Following is a summary of current health news briefs.
Explainer: Rapid spread of China coronavirus fuels global alarm
International alarm over the coronavirus that emerged in Wuhan, China in December is driven by its rapid spread and the fact that infectious disease experts cannot yet know how deadly or contagious it is. Within weeks, the virus has infected nearly 8,000 people in China and killed 170.
Trump admin to try letting states limit Medicaid benefits
The Trump administration on Thursday said it will test allowing state Medicaid programs to limit health benefits and prescription drug coverage for some patients in return for changing how federal government contributions to the states are made. Medicaid plans currently pay for most prescription drugs. The new approach would align their coverage with that of many private health plans and Medicare prescription drug plans that typically use the threat of excluding a drug from coverage to seek lower prices from manufacturers.
If you feel you can't breathe, don't expect virtual assistants to call for help
Virtual digital assistants like Siri, Alexa, Cortana and Google Assistant could potentially provide users with reliable and relevant information during medical emergencies, but their current incarnations aren't quite up to the job, a new study suggests. In an experiment, the four leading virtual digital assistants (VDAs) were queried aloud about first aid for a range of health situations. Even when the virtual assistant understood the question, the answers were often off the mark, researchers report in BMJ Innovations.

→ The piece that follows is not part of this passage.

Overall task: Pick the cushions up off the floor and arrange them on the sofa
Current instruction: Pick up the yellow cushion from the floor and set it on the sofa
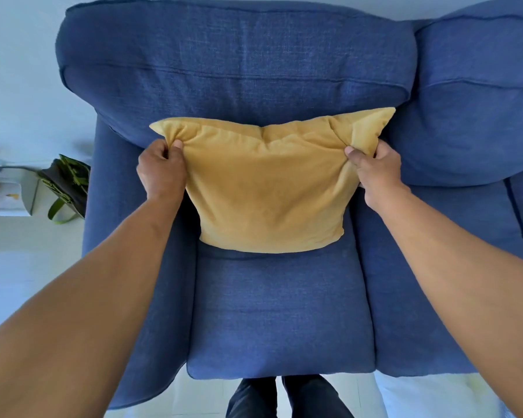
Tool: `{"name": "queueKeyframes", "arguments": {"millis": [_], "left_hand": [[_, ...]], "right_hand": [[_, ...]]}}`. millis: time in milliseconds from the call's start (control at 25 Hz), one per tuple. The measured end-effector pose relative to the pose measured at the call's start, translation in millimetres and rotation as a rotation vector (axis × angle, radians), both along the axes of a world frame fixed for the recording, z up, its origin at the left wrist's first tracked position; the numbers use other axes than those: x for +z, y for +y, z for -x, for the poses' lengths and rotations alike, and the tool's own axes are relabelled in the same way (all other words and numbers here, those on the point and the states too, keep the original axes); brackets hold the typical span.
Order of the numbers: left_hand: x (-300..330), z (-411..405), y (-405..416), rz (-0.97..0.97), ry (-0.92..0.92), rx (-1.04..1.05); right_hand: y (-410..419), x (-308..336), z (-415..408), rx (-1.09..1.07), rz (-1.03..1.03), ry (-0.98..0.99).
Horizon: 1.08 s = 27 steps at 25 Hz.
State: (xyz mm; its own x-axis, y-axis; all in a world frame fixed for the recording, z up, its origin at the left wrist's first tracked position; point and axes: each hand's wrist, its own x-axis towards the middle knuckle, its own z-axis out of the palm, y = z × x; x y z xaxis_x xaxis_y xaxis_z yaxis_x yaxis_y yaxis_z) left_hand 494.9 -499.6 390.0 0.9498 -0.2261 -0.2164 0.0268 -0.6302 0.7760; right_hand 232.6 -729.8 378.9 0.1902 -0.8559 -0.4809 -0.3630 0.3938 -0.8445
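We hold a soft, square yellow cushion (pixel 269 188) against the woven blue sofa (pixel 233 64). Left hand (pixel 161 170) and right hand (pixel 375 168) pinch its upper corners, arms outstretched.

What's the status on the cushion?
Left hand and right hand both pinching top corners of yellow cushion. Cushion upright on blue sofa seat, against backrest. Nothing obstructing.
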Motion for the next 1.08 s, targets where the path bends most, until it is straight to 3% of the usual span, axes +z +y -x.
{"name": "queueKeyframes", "arguments": {"millis": [80, 320, 560, 800, 1080], "left_hand": [[-3.6, 12.9, 5.7, 0.007, -0.059, 0.027], [-3.4, 22.2, 32.7, -0.007, 0.209, 0.059], [34.2, 47.9, 52.2, -0.083, 0.193, -0.053], [46.0, 138.2, 57.9, -0.188, 0.149, -0.423], [45.2, 282.7, 29.9, -0.193, 0.056, -0.967]], "right_hand": [[7.3, -4.2, 7.6, -0.041, 0.034, -0.028], [25.9, -6.5, 18.7, 0.007, -0.103, 0.094], [43.5, 20.5, 46.7, 0.039, -0.046, 0.208], [107.0, 56.4, 116.0, 0.102, 0.038, 0.323], [170.9, 59.8, 253.0, 0.029, 0.091, 0.438]]}}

Fatal traffic crashes spike after switch to Daylight Saving Time
Fatal traffic accidents are more common right after clocks spring ahead for Daylight Saving Time than at other times of the year, a U.S. study suggests. Researchers examined data on 732,835 fatal motor vehicle accidents between 1996 and 2017 and found the risk of these events was about 6% higher in the week after the springtime shift to Daylight Saving Time. If clocks didn't change, it might prevent 28 fatal car crashes a year, the study team estimates in Current Biology.
U.S. EPA reaffirms that glyphosate does not cause cancer
The U.S. Environmental Protection Agency said on Thursday it finished a regulatory review that found glyphosate, the most widely used weed killer in the United States, is not a carcinogen. The conclusion reaffirms the agency's stance on glyphosate, the key ingredient in Bayer AG's Roundup, despite judgments by U.S. juries that have found that use of the weedkiller was responsible for plaintiffs' cancer in some trials.
U.S. confirms its first person-to-person coronavirus transmission
The husband of an Illinois woman diagnosed with coronavirus after returning from a trip to China has also become infected, marking the first known person-to-person transmission of the disease within the United States, health authorities said on Thursday. The latest Illinois case brought the tally of confirmed U.S. coronavirus infections to six, none fatal, according to the Centers for Disease and Prevention (CDC), as the number of Americans potentially exposed to the virus and placed under medical observation continued to rise.
U.S. warns citizens against travel to China as virus toll tops 200
The U.S. government warned Americans not to travel to China as the death toll from a new coronavirus reached 213 on Friday and the World Health Organization (WHO) declared a global health emergency. A new State Department travel advisory raised the warning for China to the same level as Iraq and Afghanistan.
Stimulant overdoses rising in the U.S
Fatal overdoses involving cocaine and other stimulants like methamphetamine have been rising in the U.S. in recent years, and many deaths involve the use of these drugs along with at least one opioid. As of 2016, 27% of cocaine overdoses and 14% of stimulant overdoses treated in U.S. emergency rooms also involved an opioid, researchers report in the journal Addiction. And, in 2017, almost 75% of overdose deaths involving cocaine and half involving stimulants also involved at least one opioid.
Health workers may not use hand sanitizer properly
Healthcare workers may not be using the right amount of hand sanitizer or letting it dry on their hands long enough to achieve maximum protection against the spread of germs, a recent study suggests. Researchers did lab tests to see how long different amounts of gel and foam versions of alcohol-based hand sanitizer took to dry on nine volunteers' hands. In the test of 0.75-milliliter, 1.5ml, 2.25ml and 3ml dollops, smaller amounts of sanitizer sometimes dried within the 20-30 second time frame recommended by the World Health Organization for optimal effectiveness, but none of the products dried that fast when the largest amounts were used.
Trump launches coronavirus task force as U.S. readies more Wuhan evacuations
The Trump administration launched a task force with a brief to protect the United States from the fast-spreading coronavirus, as the country prepared to evacuate more of its citizens from the epicenter of the outbreak in Wuhan, China. In a statement on Thursday, the U.S. State Department said Washington would arrange extra evacuation flights from Wuhan with capacity for private U.S. citizens, on or about Feb. 3.